バラッド ’77〜’82
若きサザンの“叙情”を閉じ込めた最初のバラード集
1984年に発売された初のバラード・ベスト。
正式タイトルは
バラッド ’77〜’82
アーティストはもちろん
サザンオールスターズ。
デビューから1982年まで――
まだ“国民的”になる前の、若くて切ないサザンが詰まっています。
🎧 このアルバムの意味
当時のサザンは、
コミカルで派手なロックバンドというイメージが強かった。
しかしこの作品は違います。
✔ 叙情的
✔ 繊細
✔ メロディ重視
✔ ボーカルの多様性
“サザンはバラードが本体だった”と気づかせた一枚です。
💿 SIDE-A
- 朝方ムーンライト
(シングル「Big Star Blues」カップリング) - ラチエン通りのシスター
(『10ナンバーズ・からっと』) - 私はピアノ
(『タイニイ・バブルス』)
※原由子メインボーカル - Just A Little Bit
(『NUDE MAN』) - シャ・ラ・ラ ※
(11枚目シングル) - 涙のアベニュー
(6枚目シングル) - 松田の子守唄
(『タイニイ・バブルス』)
※松田弘メインボーカル - 夏をあきらめて
(『NUDE MAN』) - 別れ話は最後に
(『熱い胸さわぎ』) - いとしのエリー
(3枚目シングル)
🌙 SIDE-Aの印象
「いとしのエリー」で締める構成が秀逸。
原由子・松田弘のボーカル曲も収録され、
バンドの多彩さを感じさせます。
💿 SIDE-B
- 恋の女のストーリー
(『ステレオ太陽族』) - ひょうたんからこま ※
(「ジャズマン」カップリング)
※関口和之メインボーカル - 恋はお熱く
(『熱い胸さわぎ』) - わすれじのレイド・バック ※
(10枚目シングル) - Oh! クラウディア
(『NUDE MAN』) - 働けロック・バンド (Workin’ for T.V.)

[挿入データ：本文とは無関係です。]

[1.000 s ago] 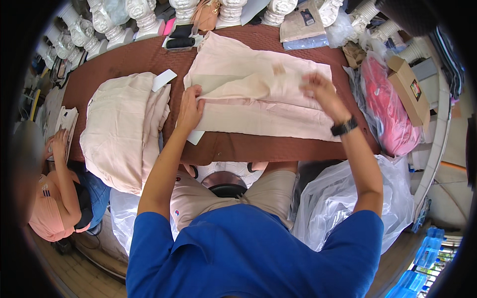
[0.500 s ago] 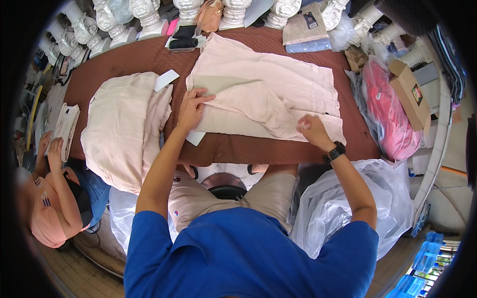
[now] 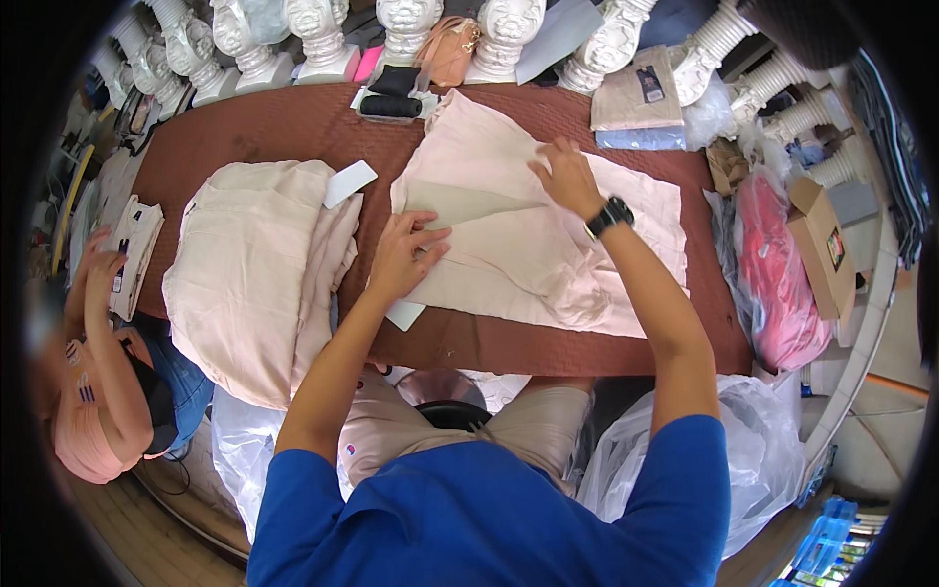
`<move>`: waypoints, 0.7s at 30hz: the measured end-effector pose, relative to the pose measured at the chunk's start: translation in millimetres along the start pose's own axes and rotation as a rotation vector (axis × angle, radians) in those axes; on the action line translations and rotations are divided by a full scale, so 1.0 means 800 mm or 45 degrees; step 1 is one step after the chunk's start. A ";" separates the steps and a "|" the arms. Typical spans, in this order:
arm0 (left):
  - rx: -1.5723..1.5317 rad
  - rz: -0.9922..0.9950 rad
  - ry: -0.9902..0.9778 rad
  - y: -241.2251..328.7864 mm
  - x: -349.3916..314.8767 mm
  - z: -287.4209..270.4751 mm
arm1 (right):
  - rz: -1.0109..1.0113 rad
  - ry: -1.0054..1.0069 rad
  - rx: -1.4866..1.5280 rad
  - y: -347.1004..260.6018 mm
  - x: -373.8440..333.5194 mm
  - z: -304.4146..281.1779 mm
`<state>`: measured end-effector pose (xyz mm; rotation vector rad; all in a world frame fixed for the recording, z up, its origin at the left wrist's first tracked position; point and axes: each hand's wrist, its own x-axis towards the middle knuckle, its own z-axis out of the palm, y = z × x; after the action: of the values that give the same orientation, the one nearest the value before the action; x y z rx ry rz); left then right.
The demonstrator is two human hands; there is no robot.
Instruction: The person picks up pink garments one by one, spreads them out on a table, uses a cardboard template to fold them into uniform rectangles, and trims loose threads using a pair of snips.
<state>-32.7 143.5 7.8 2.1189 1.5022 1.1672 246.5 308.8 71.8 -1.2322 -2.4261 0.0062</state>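
Note:
A pale pink cloth garment lies spread in front of me, its left part folded inward over a greenish-beige layer. My left hand rests on its left edge, fingers apart, thumb and fingertips touching the folded cloth. Farther off, my right hand is on the garment's upper part with fingers bent and apart, holding nothing that shows. A white card sticks out from under the garment below my left hand. To the left stands a thick pile of similar pale pink garments, with another white card on its edge.
A brown cloth covers the table. White ornate columns line the far side. Dark rolled items, bagged garments, a pink-red bagged bundle and a cardboard box surround it. A co-worker sits at left.
My right hand has moved from the garment's near right part to its far middle. The cloth's folds have shifted, and the left hand stays near the left edge. The whole view has shifted slightly.

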 end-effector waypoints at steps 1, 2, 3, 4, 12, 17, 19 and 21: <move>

(『タイニイ・バブルス』) - Ya Ya(あの時代を忘れない)※
(16枚目シングル) - 流れる雲を追いかけて
(『NUDE MAN』)
※原由子メインボーカル - 思い出のスター・ダスト
(『NUDE MAN』) - 素顔で踊らせて
(『ステレオ太陽族』)
✨ 特筆すべきポイント
① ボーカルの分散
桑田佳祐だけでなく
原由子、松田弘、関口和之の歌唱曲を収録。
初期サザンの“バンド感”がよくわかります。
② アルバム曲重視
シングルだけでなく、
『NUDE MAN』『タイニイ・バブルス』などの名曲を多数収録。
ヒット集ではなく“情緒集”。
③ 若さゆえの切なさ
後年の円熟バラードとは違う、
どこか青く、不器用で、胸が痛む歌詞。
これが最大の魅力。
📝 まとめ
『バラッド ’77〜’82』は、
サザンオールスターズの“青春の影”を集めた一枚。
コミカルなヒット曲の裏で、
これほど繊細な楽曲を作っていたことに驚かされます。
後の
『BALLADE 2 ’83〜’86』
『バラッド3 〜the album of LOVE〜』
へと続く、バラード三部作の原点。